Responsabilidades parentais: artigo 1906.º do Código Civil
A solução não se resume a escolher “com quem fica” a criança. A lei distingue questões de particular importância e atos da vida corrente, e manda fixar residência e direitos de visita segundo o interesse do filho. É por isso importante que o acordo ou pedido seja concreto e exequível.
Fontes oficiais: Código Civil — versão consolidada
Residência
Pode existir uma residência principal com um progenitor ou um modelo de residência alternada. O calendário deve ser compatível com escola, deslocações, descanso e idade da criança, e deve deixar claro onde e quando ocorrem as transições.
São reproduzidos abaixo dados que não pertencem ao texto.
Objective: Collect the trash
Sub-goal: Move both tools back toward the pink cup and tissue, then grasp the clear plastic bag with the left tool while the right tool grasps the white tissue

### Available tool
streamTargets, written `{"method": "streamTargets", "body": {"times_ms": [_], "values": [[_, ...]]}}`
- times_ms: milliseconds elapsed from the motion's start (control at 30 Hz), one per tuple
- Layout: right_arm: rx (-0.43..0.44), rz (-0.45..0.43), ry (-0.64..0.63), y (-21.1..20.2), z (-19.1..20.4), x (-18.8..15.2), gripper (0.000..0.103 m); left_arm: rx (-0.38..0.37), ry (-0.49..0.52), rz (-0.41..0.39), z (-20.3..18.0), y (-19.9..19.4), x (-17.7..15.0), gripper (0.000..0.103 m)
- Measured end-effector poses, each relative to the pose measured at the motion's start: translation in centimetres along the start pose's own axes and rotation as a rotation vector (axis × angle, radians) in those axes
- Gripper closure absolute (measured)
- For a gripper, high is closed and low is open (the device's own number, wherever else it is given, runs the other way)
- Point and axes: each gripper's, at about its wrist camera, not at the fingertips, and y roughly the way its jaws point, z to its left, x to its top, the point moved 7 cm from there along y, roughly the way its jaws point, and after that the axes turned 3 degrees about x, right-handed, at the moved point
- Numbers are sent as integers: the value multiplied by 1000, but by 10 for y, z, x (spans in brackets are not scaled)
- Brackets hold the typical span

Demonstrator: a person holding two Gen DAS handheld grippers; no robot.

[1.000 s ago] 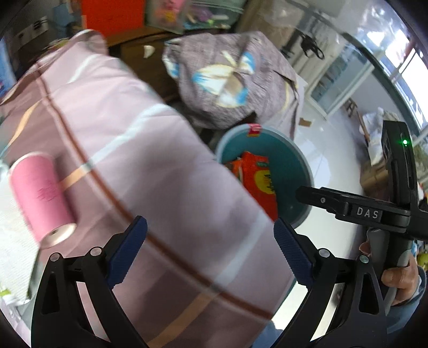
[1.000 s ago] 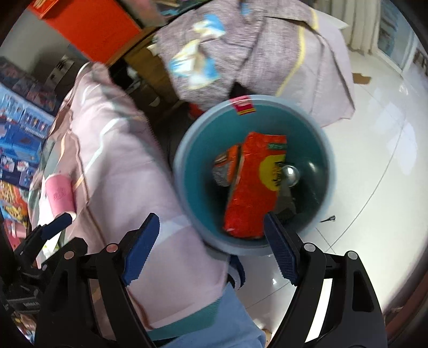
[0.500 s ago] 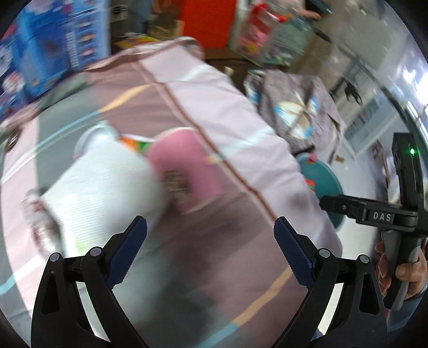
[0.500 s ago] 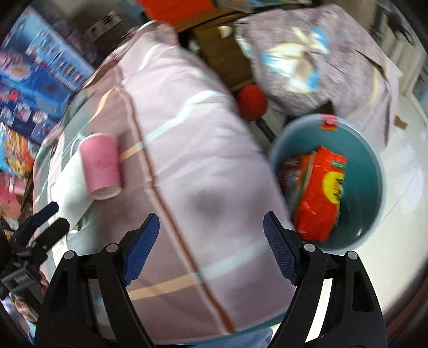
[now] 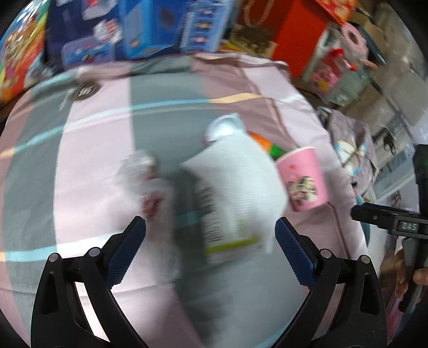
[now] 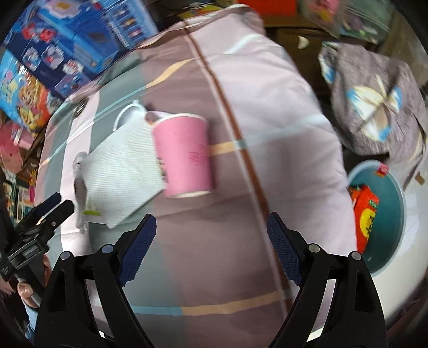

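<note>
Two grippers show, each with its two blue-padded fingers spread wide and nothing between them. The left gripper (image 5: 210,242) hangs over a bed covered by a pink quilt with grey blocks and thin blue, cream and brown stripes (image 5: 93,150). The right gripper (image 6: 211,245) hangs over the same quilt (image 6: 281,150), nearer the bed's right edge.

Four or five pieces of trash lie close together on the quilt. One white ribbed plastic packet with a printed label and a green strip (image 5: 235,187) lies just beyond the left gripper. One pink paper cup (image 5: 305,178) lies on its side touching the packet's right edge; in the right wrist view the cup (image 6: 184,155) overlaps the packet (image 6: 120,171). One crumpled clear wrapper with red print (image 5: 145,182) lies at the packet's left. One white round lid or cup (image 5: 224,128) lies at the far end of the packet, and one orange and green wrapper (image 5: 267,146) peeks out between packet and cup.

On the floor to the right of the bed stands one teal round bin (image 6: 390,214), holding one red and yellow snack bag (image 6: 365,214). Beyond it sits one grey cloth bundle with a blue and cream butterfly print (image 6: 374,101). Blue toy boxes (image 5: 160,24) are stacked at the far side of the bed; motion blur hides their number.
</note>
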Motion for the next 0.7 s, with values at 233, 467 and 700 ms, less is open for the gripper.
{"method": "streamTargets", "body": {"times_ms": [233,467,700], "values": [[10,30,7,19,22,15,22,15,30,12,15,7,1,6],[62,31,-66,32,71,40,22,64,-15,17,41,25,1,6],[98,97,-140,74,117,47,22,62,-31,47,61,45,-7,49]]}}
Responsabilidades de particular importância
Em regra, as decisões de particular importância para a vida do filho são exercidas conjuntamente, salvo decisão diferente juridicamente admissível. Um acordo útil identifica como os pais comunicam e como atuam em situações urgentes.
Convívios e contactos
O convívio não se reduz a “visitas”. É parte da manutenção da relação parental. Fins de semana, dias úteis, férias escolares, datas festivas e contactos à distância devem ser adaptados à família concreta.
Alimentos e despesas
A contribuição para sustento, educação e saúde deve ser definida de forma clara. Além da prestação mensal, é importante indicar que despesas são partilhadas, em que proporção, como são aprovadas e qual o prazo de reembolso.
Perguntas frequentes
O acordo dos pais precisa de aprovação?
Quando integrado no procedimento de divórcio com filhos menores, o acordo é sujeito ao controlo legal destinado a proteger os interesses da criança.
A regulação pode ser alterada mais tarde?
Sim, quando ocorram circunstâncias que justifiquem modificação. O simples desejo de mudar não basta: é necessário enquadrar a alteração no interesse da criança.